# YOUR TASK
All entries below must be reproduced without a single change.

○ ○ ○ ○ ○

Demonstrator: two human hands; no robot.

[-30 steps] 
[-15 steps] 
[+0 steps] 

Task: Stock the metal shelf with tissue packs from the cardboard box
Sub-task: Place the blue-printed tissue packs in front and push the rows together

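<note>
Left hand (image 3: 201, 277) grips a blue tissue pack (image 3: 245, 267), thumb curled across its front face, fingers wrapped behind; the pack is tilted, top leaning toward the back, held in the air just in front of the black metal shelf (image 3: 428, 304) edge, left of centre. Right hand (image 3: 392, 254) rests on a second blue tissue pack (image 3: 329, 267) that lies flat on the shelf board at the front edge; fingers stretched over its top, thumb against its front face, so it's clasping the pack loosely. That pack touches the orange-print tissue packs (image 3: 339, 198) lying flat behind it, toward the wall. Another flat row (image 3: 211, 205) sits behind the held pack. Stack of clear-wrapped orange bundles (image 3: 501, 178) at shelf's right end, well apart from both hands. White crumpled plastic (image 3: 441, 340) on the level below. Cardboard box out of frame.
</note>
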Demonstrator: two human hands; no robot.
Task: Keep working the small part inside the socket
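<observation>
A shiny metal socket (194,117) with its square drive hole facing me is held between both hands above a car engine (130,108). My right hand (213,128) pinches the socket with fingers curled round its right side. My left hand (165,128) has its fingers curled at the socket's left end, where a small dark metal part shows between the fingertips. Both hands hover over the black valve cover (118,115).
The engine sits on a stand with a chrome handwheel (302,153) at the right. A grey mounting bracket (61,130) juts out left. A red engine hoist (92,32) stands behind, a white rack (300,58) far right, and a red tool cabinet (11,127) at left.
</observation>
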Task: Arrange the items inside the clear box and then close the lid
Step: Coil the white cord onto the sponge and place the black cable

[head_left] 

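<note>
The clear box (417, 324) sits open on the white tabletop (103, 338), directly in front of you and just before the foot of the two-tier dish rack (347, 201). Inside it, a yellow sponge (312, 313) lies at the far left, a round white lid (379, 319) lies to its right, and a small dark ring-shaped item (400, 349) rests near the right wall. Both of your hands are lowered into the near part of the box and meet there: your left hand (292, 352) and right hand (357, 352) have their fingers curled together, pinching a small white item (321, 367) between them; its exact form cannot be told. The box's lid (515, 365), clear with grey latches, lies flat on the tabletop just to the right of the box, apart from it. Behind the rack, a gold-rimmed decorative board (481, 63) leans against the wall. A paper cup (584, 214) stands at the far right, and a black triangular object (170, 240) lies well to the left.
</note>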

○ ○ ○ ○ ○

# WRITTEN RESPONSE
Demonstrator: two human hands; no robot.

[-30 steps] 
[-15 steps] 
[+0 steps] 

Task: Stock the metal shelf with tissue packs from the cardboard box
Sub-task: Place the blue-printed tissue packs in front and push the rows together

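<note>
Left hand (image 3: 201, 277) grips a blue tissue pack (image 3: 245, 267), thumb curled across its front face, fingers wrapped behind; the pack is tilted, top leaning toward the back, held in the air just in front of the black metal shelf (image 3: 428, 304) edge, left of centre. Right hand (image 3: 392, 254) rests on a second blue tissue pack (image 3: 329, 267) that lies flat on the shelf board at the front edge; fingers stretched over its top, thumb against its front face, so it's clasping the pack loosely. That pack touches the orange-print tissue packs (image 3: 339, 198) lying flat behind it, toward the wall. Another flat row (image 3: 211, 205) sits behind the held pack. Stack of clear-wrapped orange bundles (image 3: 501, 178) at shelf's right end, well apart from both hands. White crumpled plastic (image 3: 441, 340) on the level below. Cardboard box out of frame.
</note>
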Demonstrator: two human hands; no robot.
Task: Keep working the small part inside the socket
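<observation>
A shiny metal socket (194,117) with its square drive hole facing me is held between both hands above a car engine (130,108). My right hand (213,128) pinches the socket with fingers curled round its right side. My left hand (165,128) has its fingers curled at the socket's left end, where a small dark metal part shows between the fingertips. Both hands hover over the black valve cover (118,115).
The engine sits on a stand with a chrome handwheel (302,153) at the right. A grey mounting bracket (61,130) juts out left. A red engine hoist (92,32) stands behind, a white rack (300,58) far right, and a red tool cabinet (11,127) at left.
</observation>
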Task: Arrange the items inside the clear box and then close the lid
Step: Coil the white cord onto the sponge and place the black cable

[head_left] 

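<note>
The clear box (417, 324) sits open on the white tabletop (103, 338), directly in front of you and just before the foot of the two-tier dish rack (347, 201). Inside it, a yellow sponge (312, 313) lies at the far left, a round white lid (379, 319) lies to its right, and a small dark ring-shaped item (400, 349) rests near the right wall. Both of your hands are lowered into the near part of the box and meet there: your left hand (292, 352) and right hand (357, 352) have their fingers curled together, pinching a small white item (321, 367) between them; its exact form cannot be told. The box's lid (515, 365), clear with grey latches, lies flat on the tabletop just to the right of the box, apart from it. Behind the rack, a gold-rimmed decorative board (481, 63) leans against the wall. A paper cup (584, 214) stands at the far right, and a black triangular object (170, 240) lies well to the left.
</note>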

This output contains the complete answer.